Tanja: Yes, their diet is different, it is stricter. The girls receive a detailed list of what they can eat day by day, even on weekends. They are asked to stop eating sweets several weeks before competition so the body and mind can adapt to the dietary changes and the blood sugar level stays more balanced. This is the time where they focus on technique and strength training. The gymnasts follow a low GI diet, without adding too many calories but lots of fibre. They need energy that lasts for a long time without having low blood sugar levels. It is very important for competition that gymnasts have the energy required to do the exercise. They need to have the feeling that they have something in their stomach to keep their attention, so that they don’t snack during training and exercise episodes. Slow-release carbohydrates are the perfect fit for gymnasts.
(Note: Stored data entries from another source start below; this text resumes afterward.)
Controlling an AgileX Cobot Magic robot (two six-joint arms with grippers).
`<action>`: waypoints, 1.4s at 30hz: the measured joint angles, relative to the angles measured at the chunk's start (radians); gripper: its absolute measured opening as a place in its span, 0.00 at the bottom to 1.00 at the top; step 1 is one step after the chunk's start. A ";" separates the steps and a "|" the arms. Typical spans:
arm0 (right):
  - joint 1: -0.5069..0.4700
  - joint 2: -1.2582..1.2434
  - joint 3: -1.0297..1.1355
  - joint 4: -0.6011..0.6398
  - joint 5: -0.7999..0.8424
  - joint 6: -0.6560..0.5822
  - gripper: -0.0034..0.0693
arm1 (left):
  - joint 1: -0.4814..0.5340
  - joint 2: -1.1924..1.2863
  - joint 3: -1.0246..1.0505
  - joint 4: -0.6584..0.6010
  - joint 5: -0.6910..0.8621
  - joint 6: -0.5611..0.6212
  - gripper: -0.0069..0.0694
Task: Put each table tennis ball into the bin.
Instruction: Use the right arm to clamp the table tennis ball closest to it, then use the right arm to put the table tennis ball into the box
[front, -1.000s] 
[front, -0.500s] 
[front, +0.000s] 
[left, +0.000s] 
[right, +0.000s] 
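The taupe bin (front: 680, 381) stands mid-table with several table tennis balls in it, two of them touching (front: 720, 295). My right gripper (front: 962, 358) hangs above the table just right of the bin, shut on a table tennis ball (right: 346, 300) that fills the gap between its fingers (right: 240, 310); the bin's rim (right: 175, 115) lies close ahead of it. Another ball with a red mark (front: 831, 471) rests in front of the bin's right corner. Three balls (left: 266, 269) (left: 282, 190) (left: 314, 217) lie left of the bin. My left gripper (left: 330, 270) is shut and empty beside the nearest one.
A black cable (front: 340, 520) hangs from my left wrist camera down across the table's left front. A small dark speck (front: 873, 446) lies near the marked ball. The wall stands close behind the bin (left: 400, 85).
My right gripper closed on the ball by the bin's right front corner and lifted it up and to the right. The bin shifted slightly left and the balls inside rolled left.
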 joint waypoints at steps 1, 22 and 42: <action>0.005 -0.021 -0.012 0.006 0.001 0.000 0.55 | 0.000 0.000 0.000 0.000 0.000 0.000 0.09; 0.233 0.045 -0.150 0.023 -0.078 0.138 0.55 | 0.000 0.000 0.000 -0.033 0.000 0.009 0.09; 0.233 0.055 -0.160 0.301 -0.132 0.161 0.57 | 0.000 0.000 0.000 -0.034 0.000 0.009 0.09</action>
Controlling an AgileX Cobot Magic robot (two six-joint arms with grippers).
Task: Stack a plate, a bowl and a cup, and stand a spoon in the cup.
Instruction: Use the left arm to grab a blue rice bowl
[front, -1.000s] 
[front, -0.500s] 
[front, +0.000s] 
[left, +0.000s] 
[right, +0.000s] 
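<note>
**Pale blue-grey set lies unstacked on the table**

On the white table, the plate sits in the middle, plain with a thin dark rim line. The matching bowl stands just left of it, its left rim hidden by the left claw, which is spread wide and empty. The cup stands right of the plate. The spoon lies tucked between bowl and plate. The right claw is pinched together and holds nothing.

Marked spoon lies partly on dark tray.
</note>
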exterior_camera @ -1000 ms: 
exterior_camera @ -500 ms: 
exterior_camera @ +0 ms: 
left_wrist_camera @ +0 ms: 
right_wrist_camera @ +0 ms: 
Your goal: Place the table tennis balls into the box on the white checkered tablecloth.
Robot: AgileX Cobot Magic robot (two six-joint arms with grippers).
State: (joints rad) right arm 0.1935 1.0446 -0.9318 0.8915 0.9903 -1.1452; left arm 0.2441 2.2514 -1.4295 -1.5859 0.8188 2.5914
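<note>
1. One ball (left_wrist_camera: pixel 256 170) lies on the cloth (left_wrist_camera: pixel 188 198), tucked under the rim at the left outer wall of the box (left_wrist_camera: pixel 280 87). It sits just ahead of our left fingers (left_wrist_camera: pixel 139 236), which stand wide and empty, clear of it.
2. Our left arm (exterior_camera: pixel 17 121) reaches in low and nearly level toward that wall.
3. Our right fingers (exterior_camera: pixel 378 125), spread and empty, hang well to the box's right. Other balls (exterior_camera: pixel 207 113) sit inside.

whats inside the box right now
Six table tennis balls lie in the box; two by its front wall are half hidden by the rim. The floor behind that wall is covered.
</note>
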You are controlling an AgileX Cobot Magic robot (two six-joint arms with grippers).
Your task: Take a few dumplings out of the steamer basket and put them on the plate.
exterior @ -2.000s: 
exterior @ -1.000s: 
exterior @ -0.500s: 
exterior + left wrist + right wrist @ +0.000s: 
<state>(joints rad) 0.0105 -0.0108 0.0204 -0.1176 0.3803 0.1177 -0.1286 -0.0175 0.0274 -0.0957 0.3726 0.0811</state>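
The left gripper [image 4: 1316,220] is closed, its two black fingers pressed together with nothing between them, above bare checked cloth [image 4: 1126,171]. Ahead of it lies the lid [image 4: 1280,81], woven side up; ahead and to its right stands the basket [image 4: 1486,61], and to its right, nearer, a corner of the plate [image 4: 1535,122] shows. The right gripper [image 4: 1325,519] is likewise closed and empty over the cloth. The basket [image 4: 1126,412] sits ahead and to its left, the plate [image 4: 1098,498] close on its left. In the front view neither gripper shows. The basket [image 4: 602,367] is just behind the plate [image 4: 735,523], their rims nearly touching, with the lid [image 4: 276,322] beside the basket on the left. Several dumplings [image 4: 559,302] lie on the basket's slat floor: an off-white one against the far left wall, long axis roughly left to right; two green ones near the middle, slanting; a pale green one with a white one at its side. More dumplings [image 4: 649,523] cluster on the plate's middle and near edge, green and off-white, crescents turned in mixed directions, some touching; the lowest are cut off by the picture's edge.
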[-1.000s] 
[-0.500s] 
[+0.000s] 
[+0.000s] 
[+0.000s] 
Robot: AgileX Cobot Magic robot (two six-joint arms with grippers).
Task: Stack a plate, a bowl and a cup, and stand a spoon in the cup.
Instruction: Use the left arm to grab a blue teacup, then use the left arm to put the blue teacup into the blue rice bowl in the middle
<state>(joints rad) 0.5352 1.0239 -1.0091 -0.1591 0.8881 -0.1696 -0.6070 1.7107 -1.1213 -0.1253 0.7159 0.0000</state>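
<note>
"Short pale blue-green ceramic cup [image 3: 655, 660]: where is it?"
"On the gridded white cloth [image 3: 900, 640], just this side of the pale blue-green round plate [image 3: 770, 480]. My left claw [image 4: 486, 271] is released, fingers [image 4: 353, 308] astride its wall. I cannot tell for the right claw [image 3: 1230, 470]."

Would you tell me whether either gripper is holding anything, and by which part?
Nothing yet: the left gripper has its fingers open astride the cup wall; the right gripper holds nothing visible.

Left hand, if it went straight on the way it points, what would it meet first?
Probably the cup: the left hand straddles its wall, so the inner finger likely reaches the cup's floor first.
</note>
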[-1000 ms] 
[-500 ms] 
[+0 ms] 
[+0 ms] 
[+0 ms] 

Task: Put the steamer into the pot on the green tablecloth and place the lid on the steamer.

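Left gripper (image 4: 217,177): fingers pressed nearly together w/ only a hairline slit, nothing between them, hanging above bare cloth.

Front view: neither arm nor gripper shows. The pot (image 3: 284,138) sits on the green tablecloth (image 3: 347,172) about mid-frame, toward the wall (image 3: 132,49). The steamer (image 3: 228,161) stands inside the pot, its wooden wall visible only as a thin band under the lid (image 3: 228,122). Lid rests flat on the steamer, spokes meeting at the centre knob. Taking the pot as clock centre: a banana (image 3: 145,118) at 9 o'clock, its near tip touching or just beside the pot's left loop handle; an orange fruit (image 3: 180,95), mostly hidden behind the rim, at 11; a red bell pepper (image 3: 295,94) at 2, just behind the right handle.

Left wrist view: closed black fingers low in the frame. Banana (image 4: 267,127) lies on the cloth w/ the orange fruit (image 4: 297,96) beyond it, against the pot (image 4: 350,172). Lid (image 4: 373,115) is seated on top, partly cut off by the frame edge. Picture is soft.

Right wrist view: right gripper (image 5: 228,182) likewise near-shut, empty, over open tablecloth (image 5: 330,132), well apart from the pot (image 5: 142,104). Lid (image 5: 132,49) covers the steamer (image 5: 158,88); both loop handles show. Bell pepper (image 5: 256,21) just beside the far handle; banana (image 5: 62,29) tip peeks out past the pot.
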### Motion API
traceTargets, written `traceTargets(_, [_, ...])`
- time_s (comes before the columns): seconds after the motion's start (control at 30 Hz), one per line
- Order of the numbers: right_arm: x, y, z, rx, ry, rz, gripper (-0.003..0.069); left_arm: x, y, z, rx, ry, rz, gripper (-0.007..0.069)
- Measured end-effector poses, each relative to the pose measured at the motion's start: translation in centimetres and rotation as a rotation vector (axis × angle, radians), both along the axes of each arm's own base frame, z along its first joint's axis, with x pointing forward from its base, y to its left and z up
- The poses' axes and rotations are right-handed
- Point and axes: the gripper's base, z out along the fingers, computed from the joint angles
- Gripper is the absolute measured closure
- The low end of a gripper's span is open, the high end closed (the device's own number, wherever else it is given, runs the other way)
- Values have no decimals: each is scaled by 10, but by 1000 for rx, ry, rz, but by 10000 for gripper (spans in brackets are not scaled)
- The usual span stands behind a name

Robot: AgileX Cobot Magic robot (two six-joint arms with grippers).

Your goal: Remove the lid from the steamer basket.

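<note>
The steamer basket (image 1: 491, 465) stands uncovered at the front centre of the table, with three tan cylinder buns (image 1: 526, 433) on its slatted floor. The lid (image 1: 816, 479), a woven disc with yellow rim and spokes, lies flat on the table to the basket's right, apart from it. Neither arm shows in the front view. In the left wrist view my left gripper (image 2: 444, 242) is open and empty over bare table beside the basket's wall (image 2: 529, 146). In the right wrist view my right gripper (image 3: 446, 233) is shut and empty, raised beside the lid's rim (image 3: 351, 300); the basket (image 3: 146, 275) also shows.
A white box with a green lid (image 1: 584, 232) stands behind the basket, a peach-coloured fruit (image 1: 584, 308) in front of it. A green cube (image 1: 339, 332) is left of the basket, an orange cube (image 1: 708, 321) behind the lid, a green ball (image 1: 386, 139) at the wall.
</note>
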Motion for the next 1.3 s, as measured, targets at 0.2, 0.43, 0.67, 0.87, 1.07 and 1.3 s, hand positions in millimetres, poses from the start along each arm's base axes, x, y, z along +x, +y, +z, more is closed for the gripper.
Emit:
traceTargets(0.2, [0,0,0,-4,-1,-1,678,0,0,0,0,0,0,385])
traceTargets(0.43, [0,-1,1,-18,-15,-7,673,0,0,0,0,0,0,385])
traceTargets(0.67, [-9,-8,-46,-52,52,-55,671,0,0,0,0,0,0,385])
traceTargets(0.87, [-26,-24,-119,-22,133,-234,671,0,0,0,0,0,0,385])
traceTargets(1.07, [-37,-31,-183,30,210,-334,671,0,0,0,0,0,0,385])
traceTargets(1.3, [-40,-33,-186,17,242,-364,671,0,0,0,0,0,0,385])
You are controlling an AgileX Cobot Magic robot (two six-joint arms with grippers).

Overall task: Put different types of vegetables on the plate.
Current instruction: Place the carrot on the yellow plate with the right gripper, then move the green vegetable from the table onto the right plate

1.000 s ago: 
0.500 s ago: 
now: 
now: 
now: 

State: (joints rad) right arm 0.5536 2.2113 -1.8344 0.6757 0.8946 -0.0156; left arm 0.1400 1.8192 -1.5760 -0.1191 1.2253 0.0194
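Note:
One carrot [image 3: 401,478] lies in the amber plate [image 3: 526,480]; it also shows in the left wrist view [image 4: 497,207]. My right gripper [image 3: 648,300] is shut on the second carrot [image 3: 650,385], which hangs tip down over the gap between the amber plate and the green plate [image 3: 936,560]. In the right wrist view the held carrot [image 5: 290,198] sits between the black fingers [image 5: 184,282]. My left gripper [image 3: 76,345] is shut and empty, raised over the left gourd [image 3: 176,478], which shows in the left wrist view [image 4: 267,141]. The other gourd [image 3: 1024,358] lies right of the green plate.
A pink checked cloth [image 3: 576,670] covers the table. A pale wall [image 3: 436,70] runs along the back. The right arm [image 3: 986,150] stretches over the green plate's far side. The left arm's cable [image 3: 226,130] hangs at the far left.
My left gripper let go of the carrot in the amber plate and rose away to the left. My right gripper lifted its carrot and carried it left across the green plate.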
The secret behind winning Olympic gold: Slow-Release Carbohydrates and a Balanced Diet
Silke: Now we are coming to the day that determines everything, the competition! The question we’ve all been waiting for: How to win the Olympic gold medal? Please, let us know: What is the secret behind it?
Tanja: The right strategy is important without any time delays where the gymnast might lose concentration. It is the combination and balance of having a strong mind and the right food for concentration and energy. Eliminating high glycaemic sugars and focusing on slow-release carbohydrates.